The dragon stone explosion scape won the XL live scaping contest. By team Poland represented by Michael Adamak. Andy Ruppert won the nano live scaping contest with the triangle seiryu scape with a sort of cave inside. 

Sent from my LYA-L29 using Tapatalk


----------



## Ed Wiser (17 Apr 2019)

Steve Buce said:


> Which tanks actually won the contest


If you watched this video I posted it was of the awards and had the judges explain why a tank won in each division.


----------



## Ed Wiser (17 Apr 2019)




----------



## obsessed (20 Apr 2019)

Nigel95 said:


> The dragon stone explosion scape won
> Sent from my LYA-L29 using Tapatalk


Hi nigel95
The winner is a copy of your 45p ?. You should be flattered, you have a great eye and have achieved allot in a short time.
Cheers


----------



## Nigel95 (20 Apr 2019)

obsessed said:


> Hi nigel95
> The winner is a copy of your 45p ?. You should be flattered, you have a great eye and have achieved allot in a short time.
> Cheers


Hey yeah now you are talking about it.

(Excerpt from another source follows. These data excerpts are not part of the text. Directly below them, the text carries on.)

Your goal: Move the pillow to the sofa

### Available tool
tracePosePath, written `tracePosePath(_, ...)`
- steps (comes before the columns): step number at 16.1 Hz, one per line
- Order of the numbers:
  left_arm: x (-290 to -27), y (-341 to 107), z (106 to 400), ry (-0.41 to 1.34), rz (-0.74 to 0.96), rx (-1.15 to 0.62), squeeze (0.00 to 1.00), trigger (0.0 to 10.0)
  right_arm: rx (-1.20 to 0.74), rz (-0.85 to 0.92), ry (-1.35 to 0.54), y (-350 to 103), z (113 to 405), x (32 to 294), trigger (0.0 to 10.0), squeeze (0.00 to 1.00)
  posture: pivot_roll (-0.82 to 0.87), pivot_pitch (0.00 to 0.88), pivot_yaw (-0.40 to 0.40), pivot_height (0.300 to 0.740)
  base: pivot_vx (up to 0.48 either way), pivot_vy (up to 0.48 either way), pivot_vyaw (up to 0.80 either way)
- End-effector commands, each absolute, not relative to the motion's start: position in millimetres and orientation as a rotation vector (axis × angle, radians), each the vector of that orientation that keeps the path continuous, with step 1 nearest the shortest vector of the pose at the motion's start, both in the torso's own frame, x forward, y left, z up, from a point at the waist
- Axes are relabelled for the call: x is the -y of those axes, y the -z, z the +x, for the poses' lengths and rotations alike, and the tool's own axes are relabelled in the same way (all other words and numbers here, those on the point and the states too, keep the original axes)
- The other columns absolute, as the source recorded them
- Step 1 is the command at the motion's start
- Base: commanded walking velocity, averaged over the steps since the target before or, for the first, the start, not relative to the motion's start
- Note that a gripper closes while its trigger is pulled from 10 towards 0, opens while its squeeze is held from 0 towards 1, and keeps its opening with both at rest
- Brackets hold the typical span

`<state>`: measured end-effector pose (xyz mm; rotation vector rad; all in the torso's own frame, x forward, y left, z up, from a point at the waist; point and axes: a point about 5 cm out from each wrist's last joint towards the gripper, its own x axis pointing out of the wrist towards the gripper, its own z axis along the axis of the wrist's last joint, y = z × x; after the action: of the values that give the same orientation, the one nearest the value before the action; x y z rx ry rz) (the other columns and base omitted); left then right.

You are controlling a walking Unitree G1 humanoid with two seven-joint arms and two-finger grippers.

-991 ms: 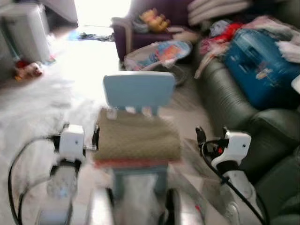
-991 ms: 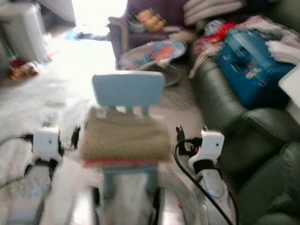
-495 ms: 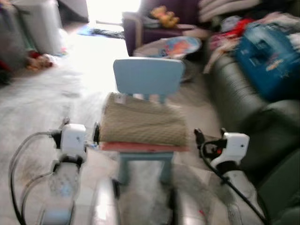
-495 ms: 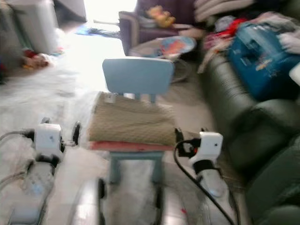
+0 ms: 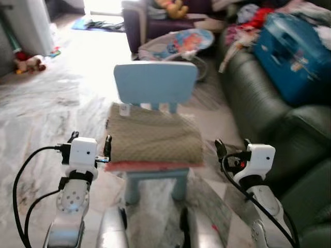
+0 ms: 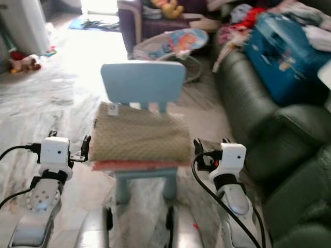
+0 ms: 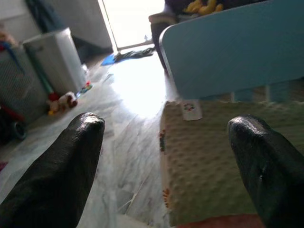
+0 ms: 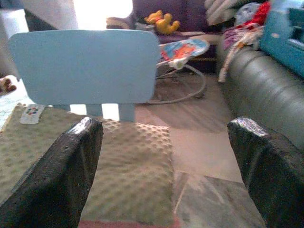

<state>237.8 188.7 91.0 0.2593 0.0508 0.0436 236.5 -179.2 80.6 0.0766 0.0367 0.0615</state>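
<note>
Left eye view is sharpening after the blur of a second ago, and the chair (image 5: 154, 98) is sitting nearer and more centred, so the robot is closing in on the pillow (image 5: 154, 138) lying flat on its seat. Both arms are reaching forward: the left pincer (image 5: 89, 143) just beside the pillow's left edge, the right pincer (image 5: 230, 149) near its right, each spread open and empty. The sofa (image 5: 264, 119) is waiting to the right; grasping looks like the next step.
</note>
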Motion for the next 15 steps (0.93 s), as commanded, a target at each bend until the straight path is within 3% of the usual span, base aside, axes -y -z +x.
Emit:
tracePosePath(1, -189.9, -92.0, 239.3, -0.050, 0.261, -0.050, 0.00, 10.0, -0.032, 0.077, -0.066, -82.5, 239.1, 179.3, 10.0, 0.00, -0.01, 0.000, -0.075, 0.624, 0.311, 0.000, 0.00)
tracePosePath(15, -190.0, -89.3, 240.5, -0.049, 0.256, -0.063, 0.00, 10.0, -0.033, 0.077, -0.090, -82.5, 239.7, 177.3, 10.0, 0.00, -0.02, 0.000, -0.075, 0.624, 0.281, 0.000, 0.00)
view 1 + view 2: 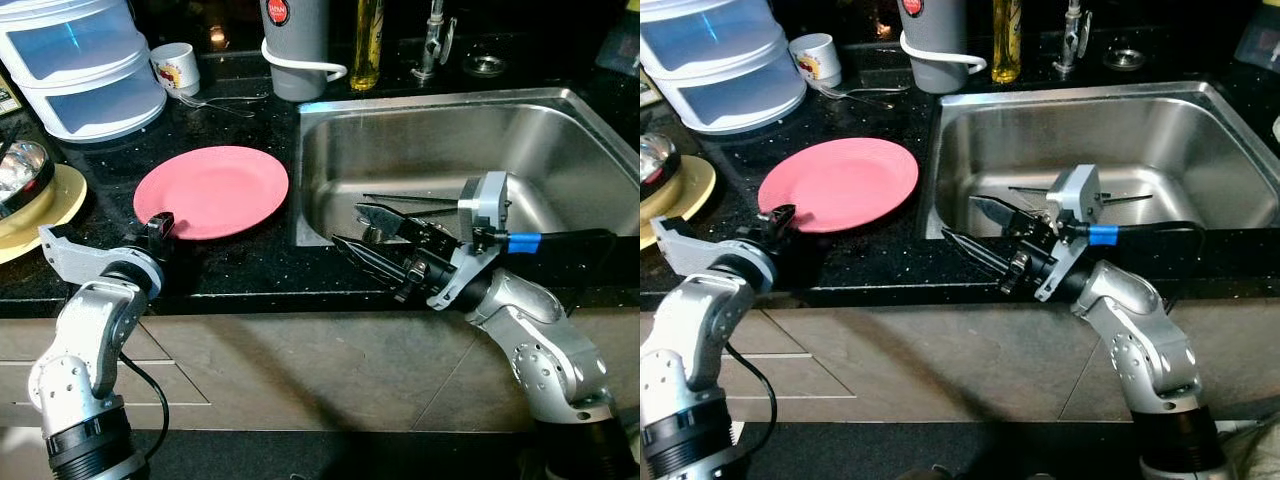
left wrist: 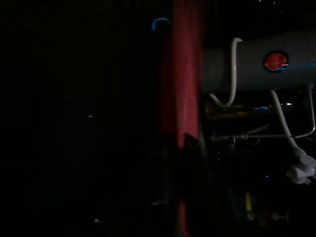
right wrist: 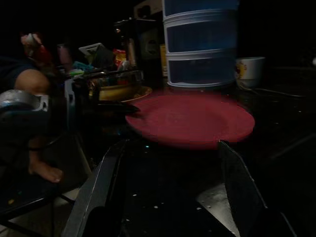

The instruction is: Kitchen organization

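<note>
At the far left of the black worktop (image 1: 250, 260) stands a stack of clear plastic drawers (image 1: 80, 65), and at 7 o'clock from it a yellow plate (image 1: 62, 205) carries a shiny metal bowl (image 1: 20, 170). The left gripper (image 1: 160, 226) waits at the front edge, its tip touching the rim of the pink plate (image 1: 212, 190) at about 7 o'clock. I judge it wants to take the plate by the edge, because a flat plate gives no other place to hold. Whether its fingers are spread or pressed together, I cannot tell; the wrist view is too dark. Behind the plate, at 11 o'clock, is a white cup (image 1: 177, 67), and at 1 o'clock a grey jug (image 1: 297, 45) with a bottle of oil (image 1: 367, 45) beside it. Next comes the steel sink (image 1: 450, 150). The right gripper (image 1: 362, 230) hangs over its front left corner with fingers spread wide and empty, pointing toward the plate, probably to help with it.
</note>
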Controlling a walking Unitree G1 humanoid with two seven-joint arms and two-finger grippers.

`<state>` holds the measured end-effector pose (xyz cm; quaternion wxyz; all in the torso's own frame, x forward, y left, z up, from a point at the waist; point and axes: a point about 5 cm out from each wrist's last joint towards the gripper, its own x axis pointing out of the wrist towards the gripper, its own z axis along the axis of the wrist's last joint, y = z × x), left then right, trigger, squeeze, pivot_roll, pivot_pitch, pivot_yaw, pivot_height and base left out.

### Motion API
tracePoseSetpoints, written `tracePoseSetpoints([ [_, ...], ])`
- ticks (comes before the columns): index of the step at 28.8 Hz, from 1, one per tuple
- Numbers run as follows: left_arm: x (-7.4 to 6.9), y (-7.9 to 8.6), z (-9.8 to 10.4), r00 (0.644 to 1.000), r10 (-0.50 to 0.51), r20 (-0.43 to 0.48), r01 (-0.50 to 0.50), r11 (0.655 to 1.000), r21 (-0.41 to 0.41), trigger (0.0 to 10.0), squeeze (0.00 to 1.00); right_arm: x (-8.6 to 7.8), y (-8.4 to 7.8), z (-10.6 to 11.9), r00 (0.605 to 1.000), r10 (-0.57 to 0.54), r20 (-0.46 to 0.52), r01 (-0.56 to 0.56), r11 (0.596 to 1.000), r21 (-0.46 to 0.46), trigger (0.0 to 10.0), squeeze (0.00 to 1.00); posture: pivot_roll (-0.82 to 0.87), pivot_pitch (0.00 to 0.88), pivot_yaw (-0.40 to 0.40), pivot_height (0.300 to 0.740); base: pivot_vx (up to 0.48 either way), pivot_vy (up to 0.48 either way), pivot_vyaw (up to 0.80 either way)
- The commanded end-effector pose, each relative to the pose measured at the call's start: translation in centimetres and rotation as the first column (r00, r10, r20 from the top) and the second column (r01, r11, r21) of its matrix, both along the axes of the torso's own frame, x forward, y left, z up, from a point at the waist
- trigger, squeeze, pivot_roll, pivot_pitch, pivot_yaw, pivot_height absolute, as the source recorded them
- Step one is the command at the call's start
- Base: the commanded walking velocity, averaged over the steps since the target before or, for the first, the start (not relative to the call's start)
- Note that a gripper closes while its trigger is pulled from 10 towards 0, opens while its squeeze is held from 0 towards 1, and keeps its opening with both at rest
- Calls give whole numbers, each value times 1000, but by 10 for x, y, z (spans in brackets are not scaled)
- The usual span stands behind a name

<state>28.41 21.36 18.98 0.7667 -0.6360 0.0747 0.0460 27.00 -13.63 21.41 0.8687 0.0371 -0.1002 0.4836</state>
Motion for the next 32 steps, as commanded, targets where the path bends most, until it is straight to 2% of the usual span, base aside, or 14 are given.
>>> tracePoseSetpoints([
  [1, -2, 0, -18, 995, -5, -98, 3, 1000, -21, 0, 0, 0, -1, 4, 1000, -6, 17, 6, 1000, -4, 10000, 0, -45, 65, 33, 740, 0, 0, 0],
  [9, -1, -3, -15, 995, -15, -95, 13, 1000, -20, 0, 0, 0, -1, 6, 1000, -8, 16, 7, 1000, 12, 10000, 0, -48, 64, 33, 740, 0, 0, 0],
  [13, 3, -5, -5, 998, -21, -61, 21, 1000, 0, 0, 0, 12, -5, 5, 994, -107, -38, 107, 994, 1, 10000, 0, -48, 61, 31, 740, 0, 0, 0],
  [15, 6, -6, 0, 999, -32, -40, 33, 999, 38, 0, 0, 13, -6, 5, 993, -108, -46, 108, 994, 1, 10000, 0, -49, 58, 29, 740, 0, 0, -800],
  [24, 18, -17, 12, 995, -103, -5, 103, 990, 92, 0, 0, 14, -8, 6, 993, -115, -38, 115, 993, -7, 10000, 0, -57, 46, 33, 740, 0, 0, -800],
  [25, 21, -19, 14, 993, -116, 4, 114, 987, 109, 2196, 0, 14, -8, 6, 992, -117, -38, 117, 993, -9, 10000, 0, -59, 45, 34, 740, 0, 0, -800],
  [26, 21, -19, 14, 993, -116, 4, 114, 987, 109, 2196, 0, 14, -8, 6, 992, -117, -38, 117, 993, -9, 10000, 0, -59, 45, 34, 740, 0, 0, -800],
  [27, 22, -21, 16, 992, -126, 9, 124, 985, 124, 4353, 0, 15, -7, 6, 992, -119, -40, 119, 993, -11, 10000, 0, -59, 45, 34, 740, 0, 0, -800],
  [29, 23, -21, 18, 991, -131, 12, 129, 983, 132, 4353, 0, 15, -7, 6, 992, -121, -41, 120, 993, -13, 10000, 0, -59, 45, 34, 740, 0, 0, -800],
  [30, 26, -22, 20, 990, -137, 16, 133, 978, 160, 10000, 0, 15, -8, 6, 991, -125, -40, 125, 992, -14, 10000, 0, -61, 39, 37, 740, 0, 0, -800],
  [32, 33, -23, 25, 989, -148, 26, 138, 963, 230, 10000, 0, 16, -9, 6, 990, -138, -39, 137, 990, -15, 10000, 0, -61, 36, 36, 740, 0, 0, -800],
])
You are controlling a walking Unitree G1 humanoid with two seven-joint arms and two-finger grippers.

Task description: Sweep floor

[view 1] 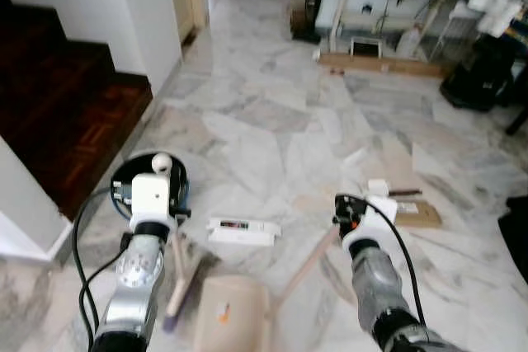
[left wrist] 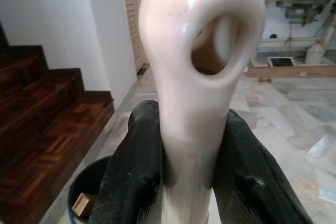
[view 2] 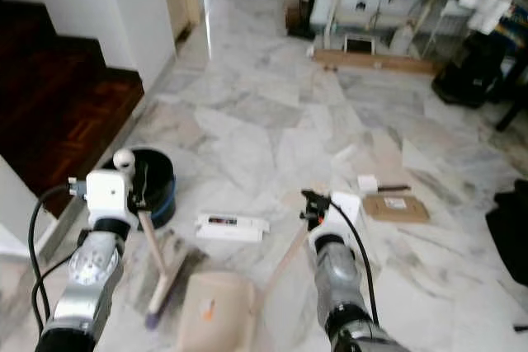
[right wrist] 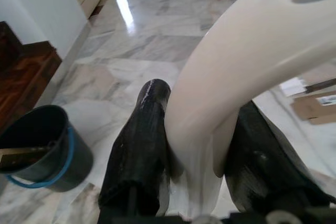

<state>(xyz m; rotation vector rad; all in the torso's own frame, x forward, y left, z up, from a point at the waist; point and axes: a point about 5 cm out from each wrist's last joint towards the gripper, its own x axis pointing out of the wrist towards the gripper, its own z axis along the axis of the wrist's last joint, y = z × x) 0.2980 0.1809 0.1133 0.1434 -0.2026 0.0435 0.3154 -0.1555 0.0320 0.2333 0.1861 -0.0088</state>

It is sort of the same concept. Didn't even think about that haha! I'm hoping to finish that 45p soon with a final shot.

Thanks for the kind words. 

Sent from my LYA-L29 using Tapatalk


----------



## obsessed (20 Apr 2019)

Your scapes are so well executed. I'm just reading about the photography side of things as it's the defining shot that counts in competition. 
Cheers


----------



## Nigel95 (1 May 2019)

obsessed said:


> Your scapes are so well executed. I'm just reading about the photography side of things as it's the defining shot that counts in competition.
> Cheers


Yeah photography definitely has a learning curve. But worth it to capture that nice shot that also serves as a memory of your tank! 

Sent from my LYA-L29 using Tapatalk


----------